* _Exercise_:
Could you set down all of the data again, exactly as it stands?

════════════════════

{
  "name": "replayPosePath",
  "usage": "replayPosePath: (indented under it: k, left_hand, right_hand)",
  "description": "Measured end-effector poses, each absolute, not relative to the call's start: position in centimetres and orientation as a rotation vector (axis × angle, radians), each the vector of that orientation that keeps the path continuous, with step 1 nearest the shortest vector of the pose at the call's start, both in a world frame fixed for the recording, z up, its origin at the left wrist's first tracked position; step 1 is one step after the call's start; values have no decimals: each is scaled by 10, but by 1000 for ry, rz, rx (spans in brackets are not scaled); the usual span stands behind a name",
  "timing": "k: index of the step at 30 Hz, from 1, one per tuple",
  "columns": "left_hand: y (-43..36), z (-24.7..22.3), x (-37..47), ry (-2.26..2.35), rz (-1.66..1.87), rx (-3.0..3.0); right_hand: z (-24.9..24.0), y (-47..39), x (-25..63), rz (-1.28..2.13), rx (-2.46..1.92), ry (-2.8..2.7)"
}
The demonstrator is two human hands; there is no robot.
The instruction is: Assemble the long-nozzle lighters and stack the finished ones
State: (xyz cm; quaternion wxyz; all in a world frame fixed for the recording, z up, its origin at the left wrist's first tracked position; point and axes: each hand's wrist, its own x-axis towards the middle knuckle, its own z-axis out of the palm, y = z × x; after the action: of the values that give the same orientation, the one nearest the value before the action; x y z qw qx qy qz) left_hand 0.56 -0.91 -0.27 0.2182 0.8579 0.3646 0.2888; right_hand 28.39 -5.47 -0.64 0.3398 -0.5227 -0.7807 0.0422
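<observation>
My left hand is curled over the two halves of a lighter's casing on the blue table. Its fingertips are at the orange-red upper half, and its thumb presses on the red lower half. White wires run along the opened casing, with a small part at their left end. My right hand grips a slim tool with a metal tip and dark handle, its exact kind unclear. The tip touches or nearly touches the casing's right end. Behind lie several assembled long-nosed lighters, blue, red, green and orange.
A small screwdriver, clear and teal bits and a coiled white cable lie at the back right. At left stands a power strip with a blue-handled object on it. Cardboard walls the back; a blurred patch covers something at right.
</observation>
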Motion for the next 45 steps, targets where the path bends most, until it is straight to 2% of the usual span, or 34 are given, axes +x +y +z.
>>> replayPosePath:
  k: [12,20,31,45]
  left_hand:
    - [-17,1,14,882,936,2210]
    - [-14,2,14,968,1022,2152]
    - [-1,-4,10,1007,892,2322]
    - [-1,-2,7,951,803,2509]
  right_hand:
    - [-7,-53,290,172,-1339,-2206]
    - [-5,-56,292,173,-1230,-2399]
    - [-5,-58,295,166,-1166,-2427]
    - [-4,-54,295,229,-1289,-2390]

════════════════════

* _Your solution_:
{
  "name": "replayPosePath",
  "usage": "replayPosePath: (indented under it: k, left_hand, right_hand)",
  "description": "Measured end-effector poses, each absolute, not relative to the call's start: position in centimetres and orientation as a rotation vector (axis × angle, radians), each the vector of that orientation that keeps the path continuous, with step 1 nearest the shortest vector of the pose at the call's start, both in a world frame fixed for the recording, z up, its origin at the left wrist's first tracked position; step 1 is one step after the call's start; values have no decimals: each is scaled by 10, but by 1000 for ry, rz, rx (spans in brackets are not scaled); the usual span stands behind a name",
  "timing": "k: index of the step at 30 Hz, from 1, one per tuple",
  "columns": "left_hand: y (-43..36), z (-24.7..22.3), x (-37..47), ry (-2.26..2.35), rz (-1.66..1.87), rx (-3.0..3.0); right_hand: z (-24.9..24.0), y (-47..39), x (-25..63), rz (-1.28..2.13), rx (-2.46..1.92), ry (-2.8..2.7)"
}
The demonstrator is two human hands; there is no robot.
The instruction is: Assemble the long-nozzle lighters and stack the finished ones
State: (xyz cm; quaternion wxyz; all in a world frame fixed for the recording, z up, its origin at the left wrist's first tracked position; point and axes: each hand's wrist, its own x-axis towards the middle knuckle, its own z-axis out of the palm, y = z × x; after the action: of the values that give the same orientation, the one nearest the value before the action; x y z qw qx qy qz) left_hand 0.56 -0.91 -0.27 0.2182 0.8579 0.3646 0.2888; right_hand 28.39 -5.47 -0.64 0.3398 -0.5227 -0.7807 0.0422
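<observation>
My left hand is curled over the two halves of a lighter's casing on the blue table. Its fingertips are at the orange-red upper half, and its thumb presses on the red lower half. White wires run along the opened casing, with a small part at their left end. My right hand grips a slim tool with a metal tip and dark handle, its exact kind unclear. The tip touches or nearly touches the casing's right end. Behind lie several assembled long-nosed lighters, blue, red, green and orange.
A small screwdriver, clear and teal bits and a coiled white cable lie at the back right. At left stands a power strip with a blue-handled object on it. Cardboard walls the back; a blurred patch covers something at right.
</observation>
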Motion for the next 45 steps, targets where the path bends most, until it is straight to 2% of the usual span, or 34 are given, axes +x +y +z.
>>> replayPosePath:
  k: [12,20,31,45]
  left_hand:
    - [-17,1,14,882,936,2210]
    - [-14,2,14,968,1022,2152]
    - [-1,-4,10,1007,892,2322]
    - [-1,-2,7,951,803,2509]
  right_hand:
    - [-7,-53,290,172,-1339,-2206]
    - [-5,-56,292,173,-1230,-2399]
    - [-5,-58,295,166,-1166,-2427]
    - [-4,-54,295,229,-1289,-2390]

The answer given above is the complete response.